- **EXERCISE DIRECTIONS**:
Go through the data and copy every line exactly, but not the images.

- **COLLECTED DATA**:
--- START ---

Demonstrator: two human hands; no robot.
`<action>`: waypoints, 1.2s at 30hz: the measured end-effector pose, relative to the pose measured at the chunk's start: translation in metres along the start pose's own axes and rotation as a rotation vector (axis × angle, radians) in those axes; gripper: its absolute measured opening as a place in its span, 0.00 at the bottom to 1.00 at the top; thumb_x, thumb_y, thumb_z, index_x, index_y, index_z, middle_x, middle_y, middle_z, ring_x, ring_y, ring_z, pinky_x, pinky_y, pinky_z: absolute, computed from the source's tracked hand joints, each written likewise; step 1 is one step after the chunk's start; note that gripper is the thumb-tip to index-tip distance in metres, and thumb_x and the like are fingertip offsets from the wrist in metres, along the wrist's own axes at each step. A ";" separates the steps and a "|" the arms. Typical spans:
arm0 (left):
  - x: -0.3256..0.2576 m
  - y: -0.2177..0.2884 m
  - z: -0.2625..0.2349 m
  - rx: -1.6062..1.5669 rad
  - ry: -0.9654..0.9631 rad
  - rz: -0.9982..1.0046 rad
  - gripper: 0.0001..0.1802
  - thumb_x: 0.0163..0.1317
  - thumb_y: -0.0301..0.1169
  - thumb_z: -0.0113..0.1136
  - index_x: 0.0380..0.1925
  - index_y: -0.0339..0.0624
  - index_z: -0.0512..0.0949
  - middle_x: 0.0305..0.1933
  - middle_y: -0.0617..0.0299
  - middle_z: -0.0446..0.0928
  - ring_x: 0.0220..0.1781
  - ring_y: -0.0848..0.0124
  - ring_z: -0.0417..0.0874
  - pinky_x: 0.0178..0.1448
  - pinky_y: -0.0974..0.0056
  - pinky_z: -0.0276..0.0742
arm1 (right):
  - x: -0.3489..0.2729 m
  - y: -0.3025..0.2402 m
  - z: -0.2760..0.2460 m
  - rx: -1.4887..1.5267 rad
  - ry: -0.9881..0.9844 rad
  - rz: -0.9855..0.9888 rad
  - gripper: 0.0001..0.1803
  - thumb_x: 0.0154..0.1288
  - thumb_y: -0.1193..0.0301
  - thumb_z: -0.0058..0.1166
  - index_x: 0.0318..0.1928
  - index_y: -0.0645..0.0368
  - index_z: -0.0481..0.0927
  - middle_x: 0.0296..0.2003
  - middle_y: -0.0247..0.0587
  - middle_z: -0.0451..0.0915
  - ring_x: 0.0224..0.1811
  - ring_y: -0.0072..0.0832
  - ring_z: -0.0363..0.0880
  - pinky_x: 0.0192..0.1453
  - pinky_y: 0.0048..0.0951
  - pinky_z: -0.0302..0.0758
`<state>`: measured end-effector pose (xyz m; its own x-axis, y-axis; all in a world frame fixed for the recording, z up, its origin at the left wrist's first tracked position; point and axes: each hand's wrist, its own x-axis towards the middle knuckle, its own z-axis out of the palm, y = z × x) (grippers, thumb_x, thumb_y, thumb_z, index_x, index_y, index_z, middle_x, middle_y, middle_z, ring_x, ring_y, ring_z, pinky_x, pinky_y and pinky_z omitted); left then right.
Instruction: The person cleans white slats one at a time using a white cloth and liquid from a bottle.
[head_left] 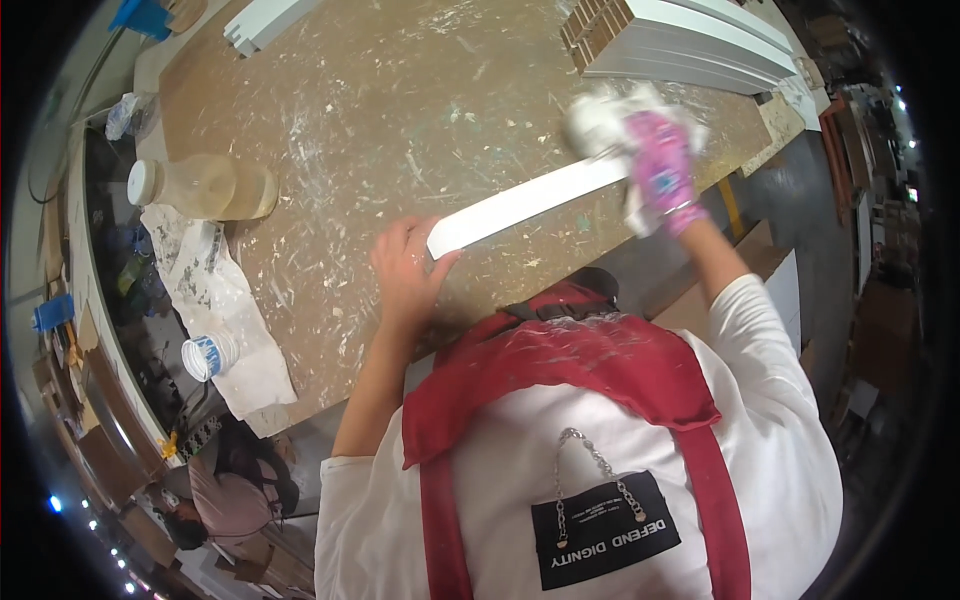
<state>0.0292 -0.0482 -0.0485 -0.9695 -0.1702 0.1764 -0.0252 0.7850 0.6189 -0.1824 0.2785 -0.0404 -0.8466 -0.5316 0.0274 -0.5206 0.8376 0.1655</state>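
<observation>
A long, narrow white board (pixel 530 208) lies aslant on the worktable, near its front edge. My bare left hand (pixel 405 265) grips the board's left end, with the thumb on the near side and the fingers on the far side. At the other end, my right hand (pixel 662 170) wears a pink glove and is smeared by motion. Bunched in it is a white rag (pixel 605 120), which covers the board's right end. Part of the rag hangs down beside the glove toward the table edge.
The brown worktable (pixel 350 130) is streaked with white. A stack of white boards (pixel 690 45) stands far right; another white piece (pixel 265 22) lies far left. At left are a plastic jug (pixel 205 187) of yellowish liquid, a stained cloth (pixel 235 330) and a small white-and-blue container (pixel 208 357). Another person (pixel 230 490) is at lower left.
</observation>
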 end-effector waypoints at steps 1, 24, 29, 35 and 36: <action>0.002 0.000 0.000 -0.003 0.002 0.007 0.25 0.47 0.34 0.69 0.47 0.43 0.77 0.50 0.56 0.72 0.53 0.55 0.69 0.57 0.56 0.62 | -0.007 0.040 -0.005 -0.033 0.106 0.124 0.24 0.62 0.68 0.46 0.59 0.62 0.71 0.55 0.49 0.74 0.58 0.40 0.71 0.65 0.40 0.64; 0.013 0.017 -0.013 -1.168 -0.374 -1.101 0.19 0.70 0.44 0.38 0.26 0.44 0.67 0.16 0.67 0.64 0.14 0.76 0.60 0.21 0.70 0.55 | -0.035 0.172 0.037 0.463 0.304 0.690 0.23 0.65 0.59 0.53 0.54 0.63 0.75 0.45 0.45 0.79 0.48 0.34 0.75 0.55 0.31 0.70; 0.017 0.024 -0.034 -1.046 -0.232 -1.087 0.21 0.71 0.46 0.37 0.31 0.41 0.71 0.15 0.64 0.67 0.14 0.75 0.62 0.22 0.69 0.56 | -0.060 0.161 0.011 1.121 0.461 0.586 0.20 0.67 0.67 0.49 0.56 0.61 0.74 0.53 0.47 0.75 0.53 0.32 0.74 0.58 0.29 0.68; 0.014 -0.017 -0.082 -1.044 -0.273 -0.890 0.22 0.71 0.44 0.39 0.37 0.36 0.74 0.20 0.59 0.74 0.18 0.74 0.71 0.23 0.70 0.65 | -0.051 0.079 -0.057 1.602 0.237 0.455 0.23 0.69 0.67 0.46 0.61 0.64 0.67 0.56 0.42 0.73 0.57 0.30 0.73 0.62 0.29 0.68; 0.012 -0.018 -0.086 -1.012 -0.247 -0.890 0.22 0.71 0.44 0.39 0.38 0.35 0.74 0.20 0.58 0.75 0.19 0.74 0.72 0.24 0.70 0.67 | -0.048 0.060 -0.071 1.806 0.183 0.484 0.25 0.70 0.65 0.46 0.62 0.66 0.66 0.57 0.41 0.73 0.57 0.28 0.74 0.62 0.29 0.69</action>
<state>0.0389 -0.1155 0.0082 -0.7402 -0.1905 -0.6448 -0.5723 -0.3248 0.7529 -0.1652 0.3448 0.0384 -0.9797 -0.1421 -0.1415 0.1510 -0.0583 -0.9868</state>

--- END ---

- **RESPONSE BOX**:
Demonstrator: two human hands; no robot.
`<action>`: waypoints, 1.2s at 30hz: the measured end-effector pose, relative to the pose measured at the chunk's start: translation in metres along the start pose's own axes and rotation as a rotation vector (axis × angle, radians) in those axes; gripper: its absolute measured opening as a place in its span, 0.00 at the bottom to 1.00 at the top; thumb_x, thumb_y, thumb_z, index_x, index_y, index_z, middle_x, middle_y, middle_z, ring_x, ring_y, ring_z, pinky_x, pinky_y, pinky_z: absolute, computed from the source's tracked hand joints, each written likewise; step 1 is one step after the chunk's start; note that gripper is the thumb-tip to index-tip distance in metres, and thumb_x and the like are fingertip offsets from the wrist in metres, along the wrist's own axes at each step. A ";" separates the steps and a "|" the arms. Typical spans:
arm0 (left):
  - x: -0.3256..0.2576 m
  - y: -0.2177..0.2884 m
  - z: -0.2625..0.2349 m
  - rx: -1.6062..1.5669 rad
  - ry: -0.9654..0.9631 rad
  - rz: -0.9982..1.0046 rad
  - gripper: 0.0001..0.1802
  - thumb_x: 0.0163..0.1317
  - thumb_y: -0.0301..0.1169
  - thumb_z: -0.0113..0.1136
  - index_x: 0.0380..0.1925
  - index_y: -0.0339..0.0624
  - index_z: -0.0512..0.0949
  - middle_x: 0.0305..0.1933
  - middle_y: -0.0617..0.0299
  - middle_z: -0.0446..0.0928
  - ring_x: 0.0220..0.1781
  - ring_y: -0.0848..0.0124
  - ring_z: -0.0417..0.0874
  - pinky_x: 0.0178..0.1448
  - pinky_y: -0.0974..0.0056
  - pinky_z: -0.0276..0.0742
arm1 (right):
  - x: -0.3489..0.2729 m
  - y: -0.3025..0.2402 m
  - z: -0.2760..0.2460 m
  - rx: -1.4887..1.5267 rad
  - ry: -0.9881..0.9844 rad
  - rz: -0.9855..0.9888 rad
  - gripper: 0.0001..0.1803
  - thumb_x: 0.0154..0.1288
  - thumb_y: -0.1193..0.0301
  - thumb_z: -0.0058..0.1166
  - index_x: 0.0318..0.1928
  - index_y: -0.0645..0.0368
  - index_z: -0.0481..0.0927
  - middle_x: 0.0296..0.2003
  - middle_y: -0.0247..0.0587
  - middle_z: -0.0451..0.0915
  - ring_x: 0.0224..0.1811
  - ring_y: -0.0072..0.0832
  - ring_z: -0.0363..0.0880
  - pinky_x: 0.0192..0.1453
  - pinky_y: 0.0048..0.0951
  - pinky_z: -0.0302..0.0758
`<state>`: measured end-effector pose (xyz m; its own x-axis, y-axis; all in a world frame fixed for the recording, z up, its origin at the left wrist's first tracked position; point and axes: each hand's wrist, its own x-axis towards the middle knuckle, its own z-axis out of the palm, y = z × x) (grippers, thumb_x, thumb_y, thumb_z, index_x, index_y, index_z, middle_x, middle_y, middle_z, ring_x, ring_y, ring_z, pinky_x, pinky_y and pinky_z omitted); left then right.
Instruction: The person cleans white slats one at a time using a white cloth and liquid from a bottle.
[head_left] 
<state>0.0292 -0.0482 -0.0485 -0.9695 -0.1702 0.1764 -0.0252 0.7850 0.6189 -0.1824 0.2785 -0.0404 -0.8466 -0.5316 0.0274 -0.5206 0.8376 0.1655</state>
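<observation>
A long, narrow white board (pixel 530 208) lies aslant on the worktable, near its front edge. My bare left hand (pixel 405 265) grips the board's left end, with the thumb on the near side and the fingers on the far side. At the other end, my right hand (pixel 662 170) wears a pink glove and is smeared by motion. Bunched in it is a white rag (pixel 605 120), which covers the board's right end. Part of the rag hangs down beside the glove toward the table edge.
The brown worktable (pixel 350 130) is streaked with white. A stack of white boards (pixel 690 45) stands far right; another white piece (pixel 265 22) lies far left. At left are a plastic jug (pixel 205 187) of yellowish liquid, a stained cloth (pixel 235 330) and a small white-and-blue container (pixel 208 357). Another person (pixel 230 490) is at lower left.
</observation>
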 end-effector waypoints at steps 1, 24, 29, 35 and 36: <action>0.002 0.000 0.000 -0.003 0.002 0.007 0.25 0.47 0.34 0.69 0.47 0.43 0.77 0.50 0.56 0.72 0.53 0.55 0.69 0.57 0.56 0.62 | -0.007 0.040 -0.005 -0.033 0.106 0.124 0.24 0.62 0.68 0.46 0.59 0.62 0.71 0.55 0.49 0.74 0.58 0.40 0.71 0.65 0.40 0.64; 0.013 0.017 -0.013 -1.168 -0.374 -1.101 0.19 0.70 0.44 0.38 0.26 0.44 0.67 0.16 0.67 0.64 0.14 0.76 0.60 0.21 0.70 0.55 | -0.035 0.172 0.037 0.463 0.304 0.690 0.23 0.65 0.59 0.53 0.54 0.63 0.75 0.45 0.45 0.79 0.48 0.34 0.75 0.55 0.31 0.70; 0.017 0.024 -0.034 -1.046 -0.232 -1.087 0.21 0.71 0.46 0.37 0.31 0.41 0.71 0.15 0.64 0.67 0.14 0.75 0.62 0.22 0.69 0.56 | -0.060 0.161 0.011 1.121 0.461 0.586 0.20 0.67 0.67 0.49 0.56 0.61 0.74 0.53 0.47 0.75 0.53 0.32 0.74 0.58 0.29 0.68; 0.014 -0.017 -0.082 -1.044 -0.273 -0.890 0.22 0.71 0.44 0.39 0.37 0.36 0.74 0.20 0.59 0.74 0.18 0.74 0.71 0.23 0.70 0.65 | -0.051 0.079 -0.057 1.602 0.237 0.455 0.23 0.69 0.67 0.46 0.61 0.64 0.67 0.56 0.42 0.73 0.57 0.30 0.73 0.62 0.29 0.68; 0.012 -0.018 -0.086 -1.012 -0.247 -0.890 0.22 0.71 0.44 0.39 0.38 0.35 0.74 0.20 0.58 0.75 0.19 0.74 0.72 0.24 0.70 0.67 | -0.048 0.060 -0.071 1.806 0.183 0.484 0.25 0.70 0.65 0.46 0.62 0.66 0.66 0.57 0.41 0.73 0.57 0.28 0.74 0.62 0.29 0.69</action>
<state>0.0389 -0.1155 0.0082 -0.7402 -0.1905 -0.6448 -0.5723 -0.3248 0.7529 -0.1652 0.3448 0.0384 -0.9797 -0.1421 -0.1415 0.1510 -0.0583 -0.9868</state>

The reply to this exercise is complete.